Within the entries below, find the portion that opens with the line containing "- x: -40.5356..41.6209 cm" and closes with the line containing "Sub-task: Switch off". Retype that portion exactly and only.

------------------------------------

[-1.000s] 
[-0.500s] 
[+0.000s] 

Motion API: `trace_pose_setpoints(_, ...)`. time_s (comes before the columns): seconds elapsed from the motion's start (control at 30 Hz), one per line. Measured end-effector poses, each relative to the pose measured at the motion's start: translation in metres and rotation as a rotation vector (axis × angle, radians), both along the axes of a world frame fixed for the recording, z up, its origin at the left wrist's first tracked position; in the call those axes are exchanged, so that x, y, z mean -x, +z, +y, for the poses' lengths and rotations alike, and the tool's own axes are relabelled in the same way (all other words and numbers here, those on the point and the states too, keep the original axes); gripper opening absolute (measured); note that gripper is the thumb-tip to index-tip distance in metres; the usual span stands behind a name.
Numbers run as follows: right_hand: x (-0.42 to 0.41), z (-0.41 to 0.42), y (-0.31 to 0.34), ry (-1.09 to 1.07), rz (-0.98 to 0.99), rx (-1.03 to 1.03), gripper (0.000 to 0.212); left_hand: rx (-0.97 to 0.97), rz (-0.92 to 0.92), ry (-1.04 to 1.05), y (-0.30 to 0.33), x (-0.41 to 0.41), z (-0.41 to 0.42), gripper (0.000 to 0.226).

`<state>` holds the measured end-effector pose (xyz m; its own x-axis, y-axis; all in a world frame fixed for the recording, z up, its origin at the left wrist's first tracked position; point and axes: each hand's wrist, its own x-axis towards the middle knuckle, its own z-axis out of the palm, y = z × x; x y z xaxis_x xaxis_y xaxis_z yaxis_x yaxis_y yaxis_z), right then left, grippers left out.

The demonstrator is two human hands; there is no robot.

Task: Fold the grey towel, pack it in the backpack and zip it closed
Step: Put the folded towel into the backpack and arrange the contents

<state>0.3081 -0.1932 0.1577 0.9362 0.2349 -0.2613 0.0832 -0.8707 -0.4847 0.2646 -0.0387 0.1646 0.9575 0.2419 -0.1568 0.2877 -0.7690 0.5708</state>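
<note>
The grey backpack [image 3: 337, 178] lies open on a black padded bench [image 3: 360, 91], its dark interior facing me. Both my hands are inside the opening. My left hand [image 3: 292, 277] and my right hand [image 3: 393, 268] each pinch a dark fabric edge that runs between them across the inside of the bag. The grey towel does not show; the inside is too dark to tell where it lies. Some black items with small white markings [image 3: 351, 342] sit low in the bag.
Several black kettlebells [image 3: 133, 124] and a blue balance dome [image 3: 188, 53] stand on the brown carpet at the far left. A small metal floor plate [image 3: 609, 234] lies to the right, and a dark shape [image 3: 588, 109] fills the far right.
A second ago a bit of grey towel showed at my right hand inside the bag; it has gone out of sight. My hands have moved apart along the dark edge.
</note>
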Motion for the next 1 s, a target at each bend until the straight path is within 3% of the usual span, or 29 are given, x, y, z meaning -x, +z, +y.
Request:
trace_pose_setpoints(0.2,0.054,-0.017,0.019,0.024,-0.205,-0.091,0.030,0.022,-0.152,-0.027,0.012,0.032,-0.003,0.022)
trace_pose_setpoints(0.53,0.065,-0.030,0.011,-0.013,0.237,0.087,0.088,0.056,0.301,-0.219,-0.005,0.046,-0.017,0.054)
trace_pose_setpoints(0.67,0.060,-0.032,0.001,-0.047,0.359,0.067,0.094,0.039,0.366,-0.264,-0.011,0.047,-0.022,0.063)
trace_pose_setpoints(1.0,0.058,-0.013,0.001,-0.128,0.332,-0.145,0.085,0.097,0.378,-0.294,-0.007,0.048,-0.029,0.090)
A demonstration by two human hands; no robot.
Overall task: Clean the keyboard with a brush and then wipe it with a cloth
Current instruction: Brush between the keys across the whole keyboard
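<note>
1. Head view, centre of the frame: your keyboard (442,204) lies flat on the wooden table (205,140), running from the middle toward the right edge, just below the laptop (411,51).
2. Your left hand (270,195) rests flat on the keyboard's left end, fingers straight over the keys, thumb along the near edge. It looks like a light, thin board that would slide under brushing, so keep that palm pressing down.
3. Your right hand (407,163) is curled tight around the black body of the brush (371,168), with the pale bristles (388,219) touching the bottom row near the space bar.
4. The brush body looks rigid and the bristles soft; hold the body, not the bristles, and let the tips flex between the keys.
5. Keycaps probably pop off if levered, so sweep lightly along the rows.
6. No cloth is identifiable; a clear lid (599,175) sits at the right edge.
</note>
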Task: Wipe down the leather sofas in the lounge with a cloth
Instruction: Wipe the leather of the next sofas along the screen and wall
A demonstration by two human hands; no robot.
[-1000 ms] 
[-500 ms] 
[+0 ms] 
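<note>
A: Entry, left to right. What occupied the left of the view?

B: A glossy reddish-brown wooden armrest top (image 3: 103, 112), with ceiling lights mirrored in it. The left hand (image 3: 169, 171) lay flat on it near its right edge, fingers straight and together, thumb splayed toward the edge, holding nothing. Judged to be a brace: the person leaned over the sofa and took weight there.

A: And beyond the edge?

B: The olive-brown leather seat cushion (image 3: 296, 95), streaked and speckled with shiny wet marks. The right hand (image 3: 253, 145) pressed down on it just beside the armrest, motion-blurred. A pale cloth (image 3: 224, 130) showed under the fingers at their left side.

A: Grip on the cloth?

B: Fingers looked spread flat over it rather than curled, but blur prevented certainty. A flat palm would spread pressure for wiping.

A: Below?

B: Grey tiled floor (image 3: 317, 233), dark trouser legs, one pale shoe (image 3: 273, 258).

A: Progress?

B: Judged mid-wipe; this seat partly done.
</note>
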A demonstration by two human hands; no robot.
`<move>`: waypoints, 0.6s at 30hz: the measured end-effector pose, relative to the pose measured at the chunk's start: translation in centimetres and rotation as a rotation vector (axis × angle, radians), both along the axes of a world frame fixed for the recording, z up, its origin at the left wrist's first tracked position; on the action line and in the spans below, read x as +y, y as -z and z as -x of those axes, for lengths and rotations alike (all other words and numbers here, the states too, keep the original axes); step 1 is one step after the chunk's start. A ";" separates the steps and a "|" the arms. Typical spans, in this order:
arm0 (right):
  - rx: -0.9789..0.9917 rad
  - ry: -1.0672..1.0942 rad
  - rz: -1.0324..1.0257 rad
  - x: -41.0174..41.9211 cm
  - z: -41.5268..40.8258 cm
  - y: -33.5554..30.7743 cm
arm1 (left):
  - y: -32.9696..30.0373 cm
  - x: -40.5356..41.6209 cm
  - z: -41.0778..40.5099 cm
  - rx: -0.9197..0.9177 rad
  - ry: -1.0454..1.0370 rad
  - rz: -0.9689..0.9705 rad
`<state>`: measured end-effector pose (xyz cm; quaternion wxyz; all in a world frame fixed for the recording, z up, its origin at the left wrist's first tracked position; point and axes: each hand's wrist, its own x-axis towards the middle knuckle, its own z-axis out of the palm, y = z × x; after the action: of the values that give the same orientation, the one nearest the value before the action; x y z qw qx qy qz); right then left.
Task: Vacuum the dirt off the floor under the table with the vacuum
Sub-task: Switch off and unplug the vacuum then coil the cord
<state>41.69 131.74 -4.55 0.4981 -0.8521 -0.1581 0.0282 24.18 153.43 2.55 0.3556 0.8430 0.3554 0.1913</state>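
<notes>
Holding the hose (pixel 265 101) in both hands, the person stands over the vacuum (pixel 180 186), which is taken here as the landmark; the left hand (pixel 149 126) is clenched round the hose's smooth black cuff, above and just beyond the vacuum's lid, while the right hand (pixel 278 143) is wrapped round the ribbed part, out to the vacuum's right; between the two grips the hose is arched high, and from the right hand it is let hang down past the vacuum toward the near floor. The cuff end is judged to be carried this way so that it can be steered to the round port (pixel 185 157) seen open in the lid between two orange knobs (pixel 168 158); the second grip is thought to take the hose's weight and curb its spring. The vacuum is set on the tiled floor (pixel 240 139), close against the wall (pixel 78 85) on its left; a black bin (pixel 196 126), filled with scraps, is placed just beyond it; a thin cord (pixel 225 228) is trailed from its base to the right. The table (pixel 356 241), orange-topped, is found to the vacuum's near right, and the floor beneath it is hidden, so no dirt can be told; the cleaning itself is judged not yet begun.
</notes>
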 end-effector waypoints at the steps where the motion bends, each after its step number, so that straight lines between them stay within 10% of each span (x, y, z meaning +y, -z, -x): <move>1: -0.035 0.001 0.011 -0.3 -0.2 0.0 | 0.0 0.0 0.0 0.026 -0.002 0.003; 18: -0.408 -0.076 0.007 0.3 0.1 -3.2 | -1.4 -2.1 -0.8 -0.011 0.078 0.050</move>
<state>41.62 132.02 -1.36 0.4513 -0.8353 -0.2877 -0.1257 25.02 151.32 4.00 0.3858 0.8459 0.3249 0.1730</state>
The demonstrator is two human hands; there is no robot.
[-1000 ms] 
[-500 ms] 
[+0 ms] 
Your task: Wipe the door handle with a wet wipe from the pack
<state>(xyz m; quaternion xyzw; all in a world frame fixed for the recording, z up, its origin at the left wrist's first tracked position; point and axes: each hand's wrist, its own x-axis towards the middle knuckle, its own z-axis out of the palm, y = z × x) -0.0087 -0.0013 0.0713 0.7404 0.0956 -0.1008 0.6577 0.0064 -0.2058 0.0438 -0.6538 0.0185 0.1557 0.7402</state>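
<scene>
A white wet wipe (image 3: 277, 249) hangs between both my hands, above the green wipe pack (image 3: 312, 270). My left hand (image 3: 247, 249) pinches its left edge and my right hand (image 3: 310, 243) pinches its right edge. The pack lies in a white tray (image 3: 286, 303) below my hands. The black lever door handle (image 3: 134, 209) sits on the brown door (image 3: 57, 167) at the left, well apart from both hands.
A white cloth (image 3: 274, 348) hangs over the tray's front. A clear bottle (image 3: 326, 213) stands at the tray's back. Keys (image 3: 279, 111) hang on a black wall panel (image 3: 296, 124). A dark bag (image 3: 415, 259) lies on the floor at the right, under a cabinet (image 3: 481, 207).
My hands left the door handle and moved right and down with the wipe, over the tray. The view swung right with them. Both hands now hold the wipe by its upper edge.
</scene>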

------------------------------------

== OUTPUT OF THE TASK ==
  - x: -40.5356..41.6209 cm
  - z: -41.0778..40.5099 cm
  - rx: -0.9197..0.9177 rad
  - ry: -1.0454..1.0370 rad
  - rz: -0.9689..0.9705 rad
`<state>`: measured end-effector pose (xyz cm; quaternion wxyz; all in a world frame fixed for the recording, z up, its origin at the left wrist's first tracked position; point and axes: each hand's wrist, its own x-axis towards the middle knuckle, its own z-axis out of the palm, y = z × x; after the action: of the values that give the same orientation, the one nearest the value before the action; x y z qw qx qy qz); right then left.
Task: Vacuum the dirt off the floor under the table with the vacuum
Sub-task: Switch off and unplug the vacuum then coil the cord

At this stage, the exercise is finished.